| Work request |
Below are entries; output exactly the lines from the one with "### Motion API" to the one with "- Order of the", both included, and nothing else.

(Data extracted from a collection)
────────────────

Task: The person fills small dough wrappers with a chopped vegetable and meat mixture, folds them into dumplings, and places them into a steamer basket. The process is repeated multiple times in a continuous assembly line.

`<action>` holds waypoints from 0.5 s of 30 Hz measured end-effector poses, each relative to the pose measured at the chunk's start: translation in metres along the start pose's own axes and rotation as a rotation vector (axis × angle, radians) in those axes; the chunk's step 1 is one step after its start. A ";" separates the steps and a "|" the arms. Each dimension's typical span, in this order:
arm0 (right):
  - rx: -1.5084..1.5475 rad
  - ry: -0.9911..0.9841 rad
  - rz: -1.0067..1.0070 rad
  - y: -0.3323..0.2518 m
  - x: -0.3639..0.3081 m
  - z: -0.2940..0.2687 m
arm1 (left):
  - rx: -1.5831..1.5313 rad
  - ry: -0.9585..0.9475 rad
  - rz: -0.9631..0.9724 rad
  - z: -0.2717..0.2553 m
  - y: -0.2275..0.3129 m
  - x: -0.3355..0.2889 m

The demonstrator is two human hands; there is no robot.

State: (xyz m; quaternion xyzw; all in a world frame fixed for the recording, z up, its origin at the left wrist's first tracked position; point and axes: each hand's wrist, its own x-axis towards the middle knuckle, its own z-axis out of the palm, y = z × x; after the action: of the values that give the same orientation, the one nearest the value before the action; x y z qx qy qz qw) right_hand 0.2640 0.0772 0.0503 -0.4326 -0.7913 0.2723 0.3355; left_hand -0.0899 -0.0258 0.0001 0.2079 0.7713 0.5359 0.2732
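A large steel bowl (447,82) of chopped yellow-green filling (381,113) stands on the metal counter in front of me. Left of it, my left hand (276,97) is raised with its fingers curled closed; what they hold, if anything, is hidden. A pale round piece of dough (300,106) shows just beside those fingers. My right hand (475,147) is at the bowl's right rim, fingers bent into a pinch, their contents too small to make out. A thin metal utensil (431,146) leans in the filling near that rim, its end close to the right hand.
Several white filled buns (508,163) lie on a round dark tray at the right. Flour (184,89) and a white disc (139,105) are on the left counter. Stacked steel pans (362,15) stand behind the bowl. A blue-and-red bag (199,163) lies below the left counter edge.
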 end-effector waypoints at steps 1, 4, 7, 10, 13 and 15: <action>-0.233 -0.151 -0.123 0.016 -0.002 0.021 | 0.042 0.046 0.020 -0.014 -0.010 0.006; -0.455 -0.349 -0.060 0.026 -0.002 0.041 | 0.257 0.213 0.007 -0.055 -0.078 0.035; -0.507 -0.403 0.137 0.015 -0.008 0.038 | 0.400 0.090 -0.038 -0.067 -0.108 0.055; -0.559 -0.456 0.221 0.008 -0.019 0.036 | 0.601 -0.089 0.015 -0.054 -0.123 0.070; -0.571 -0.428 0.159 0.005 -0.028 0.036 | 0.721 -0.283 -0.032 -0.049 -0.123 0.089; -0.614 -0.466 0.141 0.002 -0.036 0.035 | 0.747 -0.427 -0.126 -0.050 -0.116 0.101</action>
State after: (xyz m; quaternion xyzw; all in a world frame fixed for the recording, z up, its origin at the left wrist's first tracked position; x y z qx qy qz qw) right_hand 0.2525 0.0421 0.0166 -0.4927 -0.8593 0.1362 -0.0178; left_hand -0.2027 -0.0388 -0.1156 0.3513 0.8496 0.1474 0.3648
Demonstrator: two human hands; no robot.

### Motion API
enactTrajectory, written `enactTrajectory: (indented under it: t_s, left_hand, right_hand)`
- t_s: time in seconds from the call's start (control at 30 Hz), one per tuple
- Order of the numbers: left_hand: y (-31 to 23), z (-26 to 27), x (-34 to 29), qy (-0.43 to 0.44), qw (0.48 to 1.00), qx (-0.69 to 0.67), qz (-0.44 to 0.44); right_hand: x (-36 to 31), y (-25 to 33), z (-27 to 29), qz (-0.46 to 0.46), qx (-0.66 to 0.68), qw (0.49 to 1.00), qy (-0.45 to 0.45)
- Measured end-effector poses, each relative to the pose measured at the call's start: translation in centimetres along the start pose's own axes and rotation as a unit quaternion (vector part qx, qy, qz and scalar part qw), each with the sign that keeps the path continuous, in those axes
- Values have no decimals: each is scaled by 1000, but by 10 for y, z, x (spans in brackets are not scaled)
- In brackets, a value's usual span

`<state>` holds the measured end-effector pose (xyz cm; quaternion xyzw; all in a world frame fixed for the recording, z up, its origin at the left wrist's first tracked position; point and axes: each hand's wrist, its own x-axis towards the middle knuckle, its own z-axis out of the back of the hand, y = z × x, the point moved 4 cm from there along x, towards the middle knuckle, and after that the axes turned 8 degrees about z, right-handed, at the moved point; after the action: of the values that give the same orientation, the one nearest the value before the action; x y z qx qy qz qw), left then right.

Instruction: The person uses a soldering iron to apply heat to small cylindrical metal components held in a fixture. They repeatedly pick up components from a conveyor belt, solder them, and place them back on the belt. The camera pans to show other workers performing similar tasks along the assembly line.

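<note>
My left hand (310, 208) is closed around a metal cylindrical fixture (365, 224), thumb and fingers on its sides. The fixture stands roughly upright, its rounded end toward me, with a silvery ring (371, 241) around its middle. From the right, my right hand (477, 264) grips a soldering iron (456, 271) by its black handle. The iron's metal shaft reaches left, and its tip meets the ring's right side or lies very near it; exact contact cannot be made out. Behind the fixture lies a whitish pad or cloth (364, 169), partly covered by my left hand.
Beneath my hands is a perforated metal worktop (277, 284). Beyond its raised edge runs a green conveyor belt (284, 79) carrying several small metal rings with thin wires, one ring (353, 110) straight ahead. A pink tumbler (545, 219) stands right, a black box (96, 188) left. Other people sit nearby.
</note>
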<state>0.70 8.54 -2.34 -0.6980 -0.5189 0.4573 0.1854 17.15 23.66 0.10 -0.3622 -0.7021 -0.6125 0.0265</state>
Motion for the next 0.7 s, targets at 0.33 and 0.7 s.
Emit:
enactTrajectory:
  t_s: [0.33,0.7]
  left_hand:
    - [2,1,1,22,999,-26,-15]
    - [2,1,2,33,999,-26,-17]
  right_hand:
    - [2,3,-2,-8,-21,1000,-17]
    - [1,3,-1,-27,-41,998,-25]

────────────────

| Solution to the exercise |
### Motion API
enactTrajectory, written `enactTrajectory: (indented under it: t_s, left_hand, right_hand)`
- t_s: time in seconds from the call's start (control at 30 Hz), one per tuple
- Order of the numbers: left_hand: y (-31 to 23), z (-26 to 27), x (-34 to 29), qy (-0.43 to 0.44), qw (0.48 to 1.00), qx (-0.69 to 0.67), qz (-0.44 to 0.44); right_hand: x (-36 to 31), y (-25 to 33), z (-27 to 29), qz (-0.46 to 0.46), qx (-0.66 to 0.68), qw (0.49 to 1.00), qy (-0.45 to 0.45)

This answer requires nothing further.